Requirement: Which lines of the records below contain the string "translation"? Report each of them.

*** Opening Data section ***

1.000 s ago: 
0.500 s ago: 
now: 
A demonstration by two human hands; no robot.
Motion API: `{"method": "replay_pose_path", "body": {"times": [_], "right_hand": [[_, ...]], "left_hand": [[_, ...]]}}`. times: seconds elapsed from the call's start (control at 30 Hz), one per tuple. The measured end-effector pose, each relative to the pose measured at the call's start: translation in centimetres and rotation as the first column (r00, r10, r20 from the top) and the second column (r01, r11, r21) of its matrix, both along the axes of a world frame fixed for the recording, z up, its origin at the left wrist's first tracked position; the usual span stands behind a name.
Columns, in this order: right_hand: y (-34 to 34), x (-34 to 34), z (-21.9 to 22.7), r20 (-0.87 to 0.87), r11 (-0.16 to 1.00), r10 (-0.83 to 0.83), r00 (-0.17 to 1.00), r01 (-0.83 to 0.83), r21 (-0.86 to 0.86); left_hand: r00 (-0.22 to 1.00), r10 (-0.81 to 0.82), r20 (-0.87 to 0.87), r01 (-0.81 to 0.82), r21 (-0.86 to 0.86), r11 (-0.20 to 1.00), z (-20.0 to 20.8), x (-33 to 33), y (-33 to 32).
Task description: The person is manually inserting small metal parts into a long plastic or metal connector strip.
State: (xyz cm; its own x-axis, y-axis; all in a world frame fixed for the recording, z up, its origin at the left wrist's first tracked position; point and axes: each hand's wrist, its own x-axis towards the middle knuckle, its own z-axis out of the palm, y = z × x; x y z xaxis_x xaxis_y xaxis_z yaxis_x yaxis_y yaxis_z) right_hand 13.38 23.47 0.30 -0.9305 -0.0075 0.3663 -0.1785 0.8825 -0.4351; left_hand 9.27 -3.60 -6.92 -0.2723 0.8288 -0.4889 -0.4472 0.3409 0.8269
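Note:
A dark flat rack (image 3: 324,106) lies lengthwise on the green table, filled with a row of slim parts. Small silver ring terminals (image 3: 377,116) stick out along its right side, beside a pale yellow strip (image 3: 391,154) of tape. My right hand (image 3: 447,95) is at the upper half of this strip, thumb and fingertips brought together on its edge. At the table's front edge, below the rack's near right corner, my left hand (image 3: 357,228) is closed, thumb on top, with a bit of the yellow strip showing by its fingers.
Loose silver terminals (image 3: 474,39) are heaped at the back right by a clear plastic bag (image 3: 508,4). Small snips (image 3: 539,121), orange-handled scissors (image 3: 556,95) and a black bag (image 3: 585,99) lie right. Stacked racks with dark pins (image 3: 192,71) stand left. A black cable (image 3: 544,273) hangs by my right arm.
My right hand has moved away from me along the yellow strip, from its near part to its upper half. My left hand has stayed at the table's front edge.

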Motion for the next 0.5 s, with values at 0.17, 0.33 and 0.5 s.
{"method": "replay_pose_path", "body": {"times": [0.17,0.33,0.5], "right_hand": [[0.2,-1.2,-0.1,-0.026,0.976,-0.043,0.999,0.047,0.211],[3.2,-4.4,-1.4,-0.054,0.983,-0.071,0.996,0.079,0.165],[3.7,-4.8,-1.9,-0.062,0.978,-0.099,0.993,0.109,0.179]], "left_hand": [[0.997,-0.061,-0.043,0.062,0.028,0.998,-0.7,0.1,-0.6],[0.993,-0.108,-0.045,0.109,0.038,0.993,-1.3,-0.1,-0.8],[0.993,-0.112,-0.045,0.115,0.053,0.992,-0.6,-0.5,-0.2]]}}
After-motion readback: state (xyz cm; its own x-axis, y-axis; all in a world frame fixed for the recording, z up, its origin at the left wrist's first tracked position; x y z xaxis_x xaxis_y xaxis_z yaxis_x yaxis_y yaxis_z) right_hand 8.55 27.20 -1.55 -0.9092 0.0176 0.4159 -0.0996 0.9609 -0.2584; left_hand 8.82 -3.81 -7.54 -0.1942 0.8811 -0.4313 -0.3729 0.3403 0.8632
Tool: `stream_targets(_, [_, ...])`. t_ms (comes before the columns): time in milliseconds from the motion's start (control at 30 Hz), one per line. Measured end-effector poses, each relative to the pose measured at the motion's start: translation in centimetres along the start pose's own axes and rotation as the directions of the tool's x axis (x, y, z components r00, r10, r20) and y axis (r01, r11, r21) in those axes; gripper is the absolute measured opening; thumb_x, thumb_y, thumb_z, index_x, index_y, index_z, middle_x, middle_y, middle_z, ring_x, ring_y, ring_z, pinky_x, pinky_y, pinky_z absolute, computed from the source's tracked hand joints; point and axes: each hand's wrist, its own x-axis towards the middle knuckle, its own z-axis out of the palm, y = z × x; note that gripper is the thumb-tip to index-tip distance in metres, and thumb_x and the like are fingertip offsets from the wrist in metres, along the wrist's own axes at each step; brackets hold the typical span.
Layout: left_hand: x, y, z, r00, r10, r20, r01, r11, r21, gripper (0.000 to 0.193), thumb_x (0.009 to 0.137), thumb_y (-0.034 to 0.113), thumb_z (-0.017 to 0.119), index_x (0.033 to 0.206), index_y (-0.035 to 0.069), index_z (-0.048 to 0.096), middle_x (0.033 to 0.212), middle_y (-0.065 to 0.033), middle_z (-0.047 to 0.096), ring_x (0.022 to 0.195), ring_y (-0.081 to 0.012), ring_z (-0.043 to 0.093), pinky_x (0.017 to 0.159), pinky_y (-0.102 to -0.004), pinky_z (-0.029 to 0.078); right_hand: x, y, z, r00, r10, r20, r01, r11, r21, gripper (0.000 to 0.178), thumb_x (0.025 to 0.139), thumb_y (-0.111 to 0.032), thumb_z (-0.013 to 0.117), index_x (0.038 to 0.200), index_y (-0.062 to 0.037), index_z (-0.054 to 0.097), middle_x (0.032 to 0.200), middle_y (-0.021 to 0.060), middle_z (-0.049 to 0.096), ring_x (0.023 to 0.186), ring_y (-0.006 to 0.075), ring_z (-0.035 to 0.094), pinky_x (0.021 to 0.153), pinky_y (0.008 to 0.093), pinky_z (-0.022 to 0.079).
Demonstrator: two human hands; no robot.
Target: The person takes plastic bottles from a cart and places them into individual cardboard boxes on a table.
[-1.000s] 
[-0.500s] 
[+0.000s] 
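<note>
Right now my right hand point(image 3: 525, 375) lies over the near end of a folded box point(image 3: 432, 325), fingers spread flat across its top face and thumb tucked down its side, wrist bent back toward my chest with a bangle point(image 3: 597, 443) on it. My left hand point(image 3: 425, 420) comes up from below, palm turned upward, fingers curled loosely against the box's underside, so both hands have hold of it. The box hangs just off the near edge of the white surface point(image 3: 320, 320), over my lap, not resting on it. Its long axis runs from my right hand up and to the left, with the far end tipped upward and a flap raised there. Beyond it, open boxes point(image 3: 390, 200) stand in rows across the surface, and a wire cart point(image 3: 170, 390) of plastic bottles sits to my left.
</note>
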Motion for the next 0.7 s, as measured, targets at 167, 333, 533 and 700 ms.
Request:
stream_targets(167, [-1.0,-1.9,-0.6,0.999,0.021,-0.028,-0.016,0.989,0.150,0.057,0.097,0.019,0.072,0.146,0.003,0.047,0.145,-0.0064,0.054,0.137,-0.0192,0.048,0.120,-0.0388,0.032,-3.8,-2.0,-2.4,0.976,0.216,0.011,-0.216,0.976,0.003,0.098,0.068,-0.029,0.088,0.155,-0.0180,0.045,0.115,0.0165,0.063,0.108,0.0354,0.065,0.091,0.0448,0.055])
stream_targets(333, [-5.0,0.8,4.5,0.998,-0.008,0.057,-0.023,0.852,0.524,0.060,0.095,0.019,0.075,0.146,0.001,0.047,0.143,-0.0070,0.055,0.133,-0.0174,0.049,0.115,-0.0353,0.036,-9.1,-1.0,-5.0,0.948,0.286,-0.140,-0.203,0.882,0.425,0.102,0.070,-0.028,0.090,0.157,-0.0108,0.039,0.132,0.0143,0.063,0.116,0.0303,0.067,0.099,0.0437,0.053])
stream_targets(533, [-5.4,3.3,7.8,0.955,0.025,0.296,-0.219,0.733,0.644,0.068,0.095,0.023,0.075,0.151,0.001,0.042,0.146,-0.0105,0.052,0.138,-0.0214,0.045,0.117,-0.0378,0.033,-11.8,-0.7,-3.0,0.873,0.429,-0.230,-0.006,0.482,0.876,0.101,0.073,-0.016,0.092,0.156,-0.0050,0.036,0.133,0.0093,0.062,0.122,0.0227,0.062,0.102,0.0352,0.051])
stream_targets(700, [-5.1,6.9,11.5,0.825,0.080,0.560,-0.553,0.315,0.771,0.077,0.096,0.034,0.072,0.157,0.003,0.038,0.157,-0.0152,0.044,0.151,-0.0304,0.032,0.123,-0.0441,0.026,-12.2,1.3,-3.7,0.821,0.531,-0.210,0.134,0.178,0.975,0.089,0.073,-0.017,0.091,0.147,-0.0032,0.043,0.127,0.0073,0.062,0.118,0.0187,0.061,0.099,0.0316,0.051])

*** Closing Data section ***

Answer below:
Motion API: `{"method": "replay_pose_path", "body": {"times": [_], "right_hand": [[_, ...]], "left_hand": [[_, ...]]}}`. times: seconds elapsed from the call's start (control at 30 Hz), one per tuple. The measured end-effector pose, each relative to the pose measured at the call's start: translation in centimetres and rotation as the first column (r00, r10, r20 from the top) and the second column (r01, r11, r21) of its matrix, both along the axes of a world frame fixed for the recording, z up, its origin at the left wrist's first tracked position; the usual span stands behind a name.
Tool: `stream_targets(_, [_, ...])`. t_ms (comes before the columns): time in milliseconds from the motion's start (control at 30 Hz), one per line. Measured end-effector poses, each relative to the pose measured at the motion's start: translation in centimetres along the start pose's own axes and rotation as the directions of the tool's x axis (x, y, z components r00, r10, r20) and y axis (r01, r11, r21) in those axes; gripper is the absolute measured opening; thumb_x, thumb_y, thumb_z, index_x, index_y, index_z, middle_x, middle_y, middle_z, ring_x, ring_y, ring_z, pinky_x, pinky_y, pinky_z absolute, computed from the source's tracked hand joints; point and axes: each hand's wrist, its own x-axis towards the middle knuckle, its own z-axis out of the palm, y = z × x; note that gripper is the thumb-tip to index-tip distance in metres, and thumb_x and the like are fingertip offsets from the wrist in metres, along the wrist's own axes at each step; brackets hold the typical span.

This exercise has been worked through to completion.